The capital of the Northern Song, Bianliang, already had a royal zoo that kept rare birds from various regions. The individual in the painting may have originated from captive hybridization or from a captured wild rare individual. This discovery pushes back the earliest human record of avian hybridization to nearly 900 years ago, more than seven centuries before the first description of hybridization between these two pheasants in Europe (1872).

== Morphology ==
All reported hybrid golden pheasants that have been confirmed are males. Female red golden pheasants and Lady Amherst's pheasants are both yellowish-brown with black spots, making their appearance highly similar; thus hybrid females are difficult to identify by external morphology alone. Male hybrid golden pheasants show a chimeric combination of parental traits, with variation in the expression of features among individuals.

Based on the individual depicted in Hibiscus and Golden Pheasant and live photographs taken by camera traps at Anzihe Nature Reserve, a typical hybrid male has the following diagnostic characteristics: the forehead, crest, and belly are red, inherited from the red golden pheasant; the hind neck is covered with white fan-shaped long feathers with black edges, a unique feature of Lady Amherst's pheasant; the throat and upper breast are dark; the upper back and wing feathers are dark green with a metallic lustre; the lower back and the flanks under the wings are yellow; the tail feathers are long and downcurved, with markings and shape similar to those of the red golden pheasant; the upper tail coverts are scarlet.

== Natural hybridization ==
Red golden pheasants and Lady Amherst's pheasants can produce fertile hybrid offspring in captivity, but natural hybrids are extremely rare in the wild. The overlapping range of the two species lies in central to southern Sichuan and northeastern Yunnan, and the area of overlap is limited.

All confirmed field records of natural hybridization come from Sichuan Province: Xuyong County (1964, 1 individual), Dayi County (1992, 5 individuals), and Anzihe Nature Reserve (2016, 1 individual).

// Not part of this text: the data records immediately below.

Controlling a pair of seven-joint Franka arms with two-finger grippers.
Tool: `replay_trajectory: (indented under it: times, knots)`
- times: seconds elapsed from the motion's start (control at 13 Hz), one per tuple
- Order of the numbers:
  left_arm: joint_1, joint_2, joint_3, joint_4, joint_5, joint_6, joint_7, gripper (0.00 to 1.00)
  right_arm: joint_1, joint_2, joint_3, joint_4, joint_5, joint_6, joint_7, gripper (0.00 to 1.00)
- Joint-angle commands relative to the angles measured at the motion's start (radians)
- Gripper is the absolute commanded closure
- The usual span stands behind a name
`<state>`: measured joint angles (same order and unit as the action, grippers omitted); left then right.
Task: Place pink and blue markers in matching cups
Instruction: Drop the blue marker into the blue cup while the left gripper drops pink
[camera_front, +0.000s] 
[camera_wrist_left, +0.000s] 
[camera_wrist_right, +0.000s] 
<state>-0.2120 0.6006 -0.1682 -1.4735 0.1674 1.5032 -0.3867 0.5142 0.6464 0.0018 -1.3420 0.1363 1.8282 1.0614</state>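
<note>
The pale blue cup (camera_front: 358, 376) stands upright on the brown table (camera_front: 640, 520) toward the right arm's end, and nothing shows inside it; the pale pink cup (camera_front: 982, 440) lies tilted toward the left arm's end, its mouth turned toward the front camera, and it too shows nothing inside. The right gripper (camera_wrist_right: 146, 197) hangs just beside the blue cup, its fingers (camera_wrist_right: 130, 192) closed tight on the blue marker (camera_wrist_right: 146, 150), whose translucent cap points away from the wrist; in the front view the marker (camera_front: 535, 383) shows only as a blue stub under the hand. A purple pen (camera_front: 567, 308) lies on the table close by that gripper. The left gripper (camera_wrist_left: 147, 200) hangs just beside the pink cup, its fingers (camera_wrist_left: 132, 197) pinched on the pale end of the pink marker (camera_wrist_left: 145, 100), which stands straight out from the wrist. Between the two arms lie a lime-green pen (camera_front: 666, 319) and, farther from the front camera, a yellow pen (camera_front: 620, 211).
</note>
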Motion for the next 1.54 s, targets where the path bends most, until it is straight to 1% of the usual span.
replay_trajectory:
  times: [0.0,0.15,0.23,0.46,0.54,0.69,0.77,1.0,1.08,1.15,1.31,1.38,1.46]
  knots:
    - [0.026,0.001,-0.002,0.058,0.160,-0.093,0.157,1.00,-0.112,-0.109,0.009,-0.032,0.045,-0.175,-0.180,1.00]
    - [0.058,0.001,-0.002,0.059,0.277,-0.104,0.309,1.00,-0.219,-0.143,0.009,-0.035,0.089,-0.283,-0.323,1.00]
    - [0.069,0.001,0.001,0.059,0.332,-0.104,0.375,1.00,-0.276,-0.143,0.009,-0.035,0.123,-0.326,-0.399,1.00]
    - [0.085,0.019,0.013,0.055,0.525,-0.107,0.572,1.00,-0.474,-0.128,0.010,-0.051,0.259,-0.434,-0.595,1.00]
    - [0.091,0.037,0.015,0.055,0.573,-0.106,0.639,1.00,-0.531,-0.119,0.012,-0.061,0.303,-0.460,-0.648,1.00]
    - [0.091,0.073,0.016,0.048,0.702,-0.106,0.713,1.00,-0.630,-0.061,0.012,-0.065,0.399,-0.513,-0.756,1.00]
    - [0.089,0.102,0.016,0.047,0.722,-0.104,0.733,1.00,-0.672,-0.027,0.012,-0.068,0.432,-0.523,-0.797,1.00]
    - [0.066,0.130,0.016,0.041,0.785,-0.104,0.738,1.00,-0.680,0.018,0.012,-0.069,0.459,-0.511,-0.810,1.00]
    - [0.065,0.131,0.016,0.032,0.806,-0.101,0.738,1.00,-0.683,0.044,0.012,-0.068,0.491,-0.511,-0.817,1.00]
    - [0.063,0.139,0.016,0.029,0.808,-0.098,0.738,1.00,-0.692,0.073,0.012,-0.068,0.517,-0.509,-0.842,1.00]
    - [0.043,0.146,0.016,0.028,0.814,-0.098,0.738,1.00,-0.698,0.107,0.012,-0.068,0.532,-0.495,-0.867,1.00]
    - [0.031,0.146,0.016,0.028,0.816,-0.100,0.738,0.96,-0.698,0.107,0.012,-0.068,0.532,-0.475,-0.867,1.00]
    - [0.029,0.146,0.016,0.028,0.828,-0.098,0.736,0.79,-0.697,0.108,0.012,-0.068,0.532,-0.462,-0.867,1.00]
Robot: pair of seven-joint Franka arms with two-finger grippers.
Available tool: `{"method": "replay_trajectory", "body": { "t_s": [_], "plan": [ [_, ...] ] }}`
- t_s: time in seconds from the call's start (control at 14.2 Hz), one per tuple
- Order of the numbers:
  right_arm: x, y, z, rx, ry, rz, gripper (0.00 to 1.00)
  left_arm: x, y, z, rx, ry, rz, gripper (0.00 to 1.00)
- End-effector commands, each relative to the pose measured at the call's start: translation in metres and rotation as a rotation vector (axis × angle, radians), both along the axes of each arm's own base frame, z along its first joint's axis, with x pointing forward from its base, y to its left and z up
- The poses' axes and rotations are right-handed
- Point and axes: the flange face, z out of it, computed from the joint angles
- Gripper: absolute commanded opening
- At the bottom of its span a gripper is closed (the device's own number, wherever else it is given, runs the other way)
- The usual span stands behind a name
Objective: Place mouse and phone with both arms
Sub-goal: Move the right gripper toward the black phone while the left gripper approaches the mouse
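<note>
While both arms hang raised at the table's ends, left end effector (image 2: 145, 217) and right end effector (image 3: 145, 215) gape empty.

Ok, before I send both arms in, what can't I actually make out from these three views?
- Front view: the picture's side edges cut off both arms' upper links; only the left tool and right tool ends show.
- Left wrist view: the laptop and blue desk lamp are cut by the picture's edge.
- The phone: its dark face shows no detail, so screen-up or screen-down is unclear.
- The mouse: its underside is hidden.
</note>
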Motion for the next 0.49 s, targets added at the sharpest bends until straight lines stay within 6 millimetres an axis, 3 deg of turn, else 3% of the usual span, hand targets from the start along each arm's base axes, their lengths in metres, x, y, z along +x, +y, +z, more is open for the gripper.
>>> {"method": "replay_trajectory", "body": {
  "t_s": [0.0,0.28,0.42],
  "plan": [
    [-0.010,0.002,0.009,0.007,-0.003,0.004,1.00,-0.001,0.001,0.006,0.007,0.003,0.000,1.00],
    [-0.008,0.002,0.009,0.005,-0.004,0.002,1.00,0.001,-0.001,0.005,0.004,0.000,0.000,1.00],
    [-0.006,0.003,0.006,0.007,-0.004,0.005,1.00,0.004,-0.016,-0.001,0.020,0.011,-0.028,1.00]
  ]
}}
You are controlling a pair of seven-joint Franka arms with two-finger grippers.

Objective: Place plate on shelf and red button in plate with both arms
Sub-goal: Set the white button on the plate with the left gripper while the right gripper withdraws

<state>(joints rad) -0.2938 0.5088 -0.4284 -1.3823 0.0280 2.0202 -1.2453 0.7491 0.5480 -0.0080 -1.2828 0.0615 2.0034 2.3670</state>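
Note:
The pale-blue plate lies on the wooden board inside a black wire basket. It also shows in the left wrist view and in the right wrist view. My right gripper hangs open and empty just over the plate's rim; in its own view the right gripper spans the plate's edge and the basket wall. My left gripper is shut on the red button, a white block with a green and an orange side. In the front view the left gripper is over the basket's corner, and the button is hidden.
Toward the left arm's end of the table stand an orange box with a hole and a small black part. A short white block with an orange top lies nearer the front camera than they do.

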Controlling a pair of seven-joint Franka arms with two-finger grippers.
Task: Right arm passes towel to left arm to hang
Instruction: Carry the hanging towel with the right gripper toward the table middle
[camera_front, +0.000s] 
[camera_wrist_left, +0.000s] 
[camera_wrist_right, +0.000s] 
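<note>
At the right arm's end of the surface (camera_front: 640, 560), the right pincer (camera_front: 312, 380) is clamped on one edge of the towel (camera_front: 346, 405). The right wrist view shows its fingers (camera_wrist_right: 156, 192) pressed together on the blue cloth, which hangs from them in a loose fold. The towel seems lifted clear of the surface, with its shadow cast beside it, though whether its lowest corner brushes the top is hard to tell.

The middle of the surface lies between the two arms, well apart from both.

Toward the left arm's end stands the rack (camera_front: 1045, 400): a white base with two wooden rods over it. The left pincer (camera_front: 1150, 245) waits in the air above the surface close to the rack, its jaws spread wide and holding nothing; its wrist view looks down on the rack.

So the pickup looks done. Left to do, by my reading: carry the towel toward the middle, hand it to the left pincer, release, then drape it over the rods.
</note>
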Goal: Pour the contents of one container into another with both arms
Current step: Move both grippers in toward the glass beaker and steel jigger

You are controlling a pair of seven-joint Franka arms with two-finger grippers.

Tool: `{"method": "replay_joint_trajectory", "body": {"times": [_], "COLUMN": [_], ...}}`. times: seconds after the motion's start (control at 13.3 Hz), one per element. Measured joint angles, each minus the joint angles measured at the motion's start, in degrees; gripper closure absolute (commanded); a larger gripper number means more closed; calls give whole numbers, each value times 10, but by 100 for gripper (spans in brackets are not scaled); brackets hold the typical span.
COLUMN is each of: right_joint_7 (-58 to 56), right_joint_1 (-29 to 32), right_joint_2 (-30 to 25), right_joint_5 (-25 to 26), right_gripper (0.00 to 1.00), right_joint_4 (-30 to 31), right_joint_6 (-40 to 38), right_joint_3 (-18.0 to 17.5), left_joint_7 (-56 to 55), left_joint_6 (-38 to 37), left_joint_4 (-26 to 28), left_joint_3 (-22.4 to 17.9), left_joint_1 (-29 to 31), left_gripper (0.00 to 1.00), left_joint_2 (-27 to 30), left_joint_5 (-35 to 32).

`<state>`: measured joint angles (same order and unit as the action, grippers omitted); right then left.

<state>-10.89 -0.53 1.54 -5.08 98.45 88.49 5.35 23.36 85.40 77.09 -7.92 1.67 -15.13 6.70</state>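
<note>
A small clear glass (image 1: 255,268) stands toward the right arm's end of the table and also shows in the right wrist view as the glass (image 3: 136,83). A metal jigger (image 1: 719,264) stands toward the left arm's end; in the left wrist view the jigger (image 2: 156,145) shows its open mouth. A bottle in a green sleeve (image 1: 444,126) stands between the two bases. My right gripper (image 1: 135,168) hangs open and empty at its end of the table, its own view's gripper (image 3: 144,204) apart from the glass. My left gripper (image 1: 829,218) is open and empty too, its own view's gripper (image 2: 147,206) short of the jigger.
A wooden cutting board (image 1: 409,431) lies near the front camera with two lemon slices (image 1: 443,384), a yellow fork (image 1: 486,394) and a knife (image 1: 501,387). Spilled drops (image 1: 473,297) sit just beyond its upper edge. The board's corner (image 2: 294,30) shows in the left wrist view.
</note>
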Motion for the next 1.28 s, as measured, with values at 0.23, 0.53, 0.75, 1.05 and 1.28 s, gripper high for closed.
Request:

Anzihe Nature Reserve is located in Chongzhou City, adjacent to Dayi County, on the southeastern edge of the Qionglai Mountains, and belongs to the northern edge of the two species' overlapping range. Camera-trap survey data show that within the reserve, red golden pheasants are recorded at more northerly sites while Lady Amherst's pheasants are recorded at more southerly sites; the shortest straight-line distance between recording sites of the two species is 2.07 km. At the site where the hybrid individual was photographed, Lady Amherst's pheasant was also recorded, but red golden pheasant was not.

Molecular phylogenetic studies indicate that the divergence time between the red golden pheasant and Lady Amherst's pheasant is approximately 1.75 ± 0.40 million years. This relatively short divergence history may be one reason why reproductive isolation mechanisms are not yet fully established.

The rarity of wild hybrid individuals suggests that although the two species hybridise readily in captivity, mechanisms maintaining species divergence still exist under natural conditions, such as differences in microhabitat preference or courtship selection behaviours.